Одевшись, он увидел завтрак на столе. Есть не хотелось, а надо. Мальчик сел на табуретку. Покачаться попробовал. Табуретка – уже расшатанная – заскрипела, запиликала под ним. Улыбаясь, мальчик соскочил. Взял медвежонка и рядом с собой посадил – на другой табурет.

– Кашу надо лопать! – строго сказал, подражая отцу.

– Лопай сам. Я не хочу.

– Что это? Бунт на корабле? – возмутился мальчик, повторяя отцовские слова и даже интонацию.

– Медведи кашу не едят!

Мальчик задумался.

– А папка говорил мне, что медведи ходят по ночам, едят овёс на поле.

– Лошади пускай едят овёс, а я не буду!

– Ну, а что же тогда, Северок? А может, ягоды из подпола достать?

– Нет, не хочу.

– Вредина. Значит, пойдем натощак?

Медвежонок озорно посмотрел в окошко. Там блестело Колдовское озеро – первый, тоненький лёд.

– Натощак! – Медвежонок подмигнул чёрной ягодкой глаза. – Натощак мы будем легкие. Не провалимся…

– Куда не провалимся? Что ты опять задумал?

– Пошли, потом скажу…

– Северок! А звездочка нам пригодится?

– А как же!

И мальчик взял с собой любимую игрушку – "полярную звезду" с электрической лампочкой в сердцевине. Звезда была раскрашена цветами радуги и подсоединялась к проводу. Вечерами, засыпая, мальчик любовался "полярною звездой" – отец включал.
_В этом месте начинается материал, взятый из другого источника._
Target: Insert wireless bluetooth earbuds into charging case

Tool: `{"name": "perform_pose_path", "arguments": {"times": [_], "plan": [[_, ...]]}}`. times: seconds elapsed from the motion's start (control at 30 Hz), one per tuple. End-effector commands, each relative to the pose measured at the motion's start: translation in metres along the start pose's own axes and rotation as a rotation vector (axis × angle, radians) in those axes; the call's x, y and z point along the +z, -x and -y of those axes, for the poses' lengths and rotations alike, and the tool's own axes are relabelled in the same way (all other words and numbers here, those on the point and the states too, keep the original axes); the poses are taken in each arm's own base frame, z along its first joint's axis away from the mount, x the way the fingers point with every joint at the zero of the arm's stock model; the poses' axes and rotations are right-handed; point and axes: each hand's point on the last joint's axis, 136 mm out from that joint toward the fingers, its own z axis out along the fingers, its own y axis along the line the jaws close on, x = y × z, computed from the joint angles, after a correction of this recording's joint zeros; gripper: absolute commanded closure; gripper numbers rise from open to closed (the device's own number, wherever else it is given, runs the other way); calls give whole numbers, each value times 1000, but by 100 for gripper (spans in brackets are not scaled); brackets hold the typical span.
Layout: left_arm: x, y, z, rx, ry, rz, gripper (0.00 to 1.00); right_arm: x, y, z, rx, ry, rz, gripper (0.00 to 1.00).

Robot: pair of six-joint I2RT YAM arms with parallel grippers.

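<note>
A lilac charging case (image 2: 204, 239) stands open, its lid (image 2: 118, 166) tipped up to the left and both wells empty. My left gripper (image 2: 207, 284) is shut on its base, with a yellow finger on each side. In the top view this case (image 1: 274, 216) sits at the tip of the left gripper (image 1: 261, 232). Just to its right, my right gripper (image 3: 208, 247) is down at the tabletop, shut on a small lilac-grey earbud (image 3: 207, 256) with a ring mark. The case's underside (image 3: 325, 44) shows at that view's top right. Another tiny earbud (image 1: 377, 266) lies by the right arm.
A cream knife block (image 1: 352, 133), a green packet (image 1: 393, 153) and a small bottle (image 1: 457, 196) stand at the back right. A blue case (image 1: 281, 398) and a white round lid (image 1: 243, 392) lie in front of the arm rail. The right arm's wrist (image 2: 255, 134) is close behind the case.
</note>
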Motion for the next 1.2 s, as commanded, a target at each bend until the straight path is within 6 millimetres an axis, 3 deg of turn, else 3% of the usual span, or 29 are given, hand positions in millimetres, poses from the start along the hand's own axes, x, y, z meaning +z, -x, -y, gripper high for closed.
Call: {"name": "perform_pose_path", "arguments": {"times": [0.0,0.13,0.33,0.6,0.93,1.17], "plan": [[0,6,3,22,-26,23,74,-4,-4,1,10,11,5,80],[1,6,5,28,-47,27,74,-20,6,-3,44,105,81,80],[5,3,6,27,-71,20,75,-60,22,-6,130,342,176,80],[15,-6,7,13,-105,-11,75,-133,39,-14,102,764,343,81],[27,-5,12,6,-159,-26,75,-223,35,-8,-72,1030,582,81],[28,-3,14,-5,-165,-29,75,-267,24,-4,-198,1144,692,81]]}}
Колдовское озеро целиком остекленело за ночь. Сияло отраженным солнцем, напоминая огромный золотистый блин. (Такие блины, только маленькие, пекут на масленицу; мальчик помнил и любил яркую, веселую масленицу).
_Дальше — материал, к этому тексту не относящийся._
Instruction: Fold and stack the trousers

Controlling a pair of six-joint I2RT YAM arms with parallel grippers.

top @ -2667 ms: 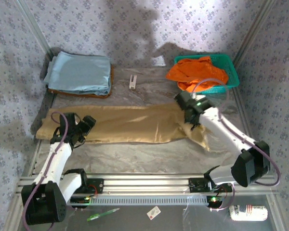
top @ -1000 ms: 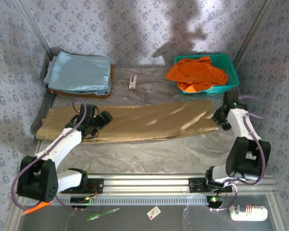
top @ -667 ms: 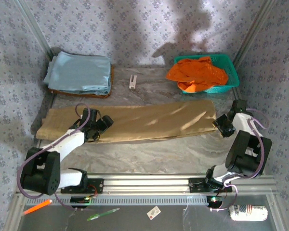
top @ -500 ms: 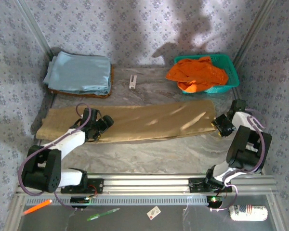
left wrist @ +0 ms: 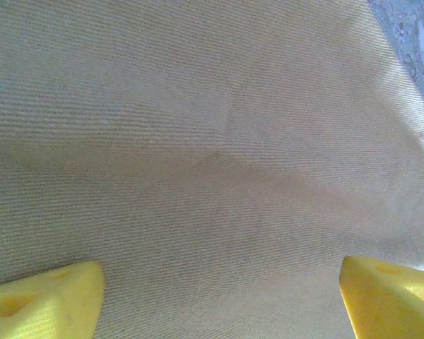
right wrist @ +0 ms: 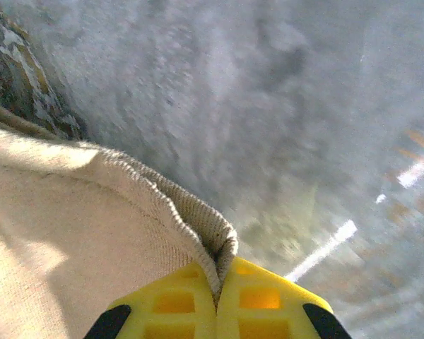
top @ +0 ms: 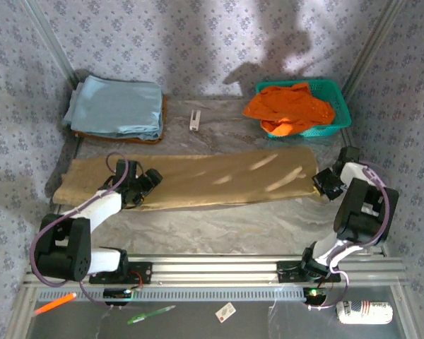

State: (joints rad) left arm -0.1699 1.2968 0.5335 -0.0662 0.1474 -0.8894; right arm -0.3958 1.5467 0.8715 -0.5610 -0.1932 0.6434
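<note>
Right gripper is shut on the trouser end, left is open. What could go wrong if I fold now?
1. The right gripper pinches only the edge of the trousers; it may slip on lifting.
2. The left gripper is open, gripping nothing, so that end could drag or bunch.

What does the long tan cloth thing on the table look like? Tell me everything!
The tan trousers look like ribbed cotton, folded into one long flat strip lying left to right across the grey marbled table. The right gripper is shut, pinching a thick edge at their right end. The open left gripper is over their left part.
</note>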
Разгоралось утро. Пташки беззаботно почиликивали. Дымились деревенские трубы на том берегу – домики смотрелись как детские игрушки. Мычала корова, собака взлаивала. На рассвете землю припудрил первый снежок. Белизну берегов украшала прощальная желто-красная опадь; тальники облетели, березы. Крепкий лист кое-где ещё держался на дубах, на ясенях. Зато кленовый лист – разлапистый, багровый – напоминал крупную лапу раненого зверя, прошедшего по первоснежью. Мальчик на минуту замер.

– Северок! Понюхай, кто здесь прошел? Кто?

– Дед Пихто.

– Разве у деда такие следы?

– А он босиком… после бани…

И мальчик с медвежонком засмеялись – кленовый лист казался уже не страшным. Мальчик спустился на берег. Забылся. Очарованный ослепительным миром, он заигрался и пошёл с улыбкой на устах по первому стеклу сияющего льда, по которому скакали солнечные зайцы, увлекая за собой.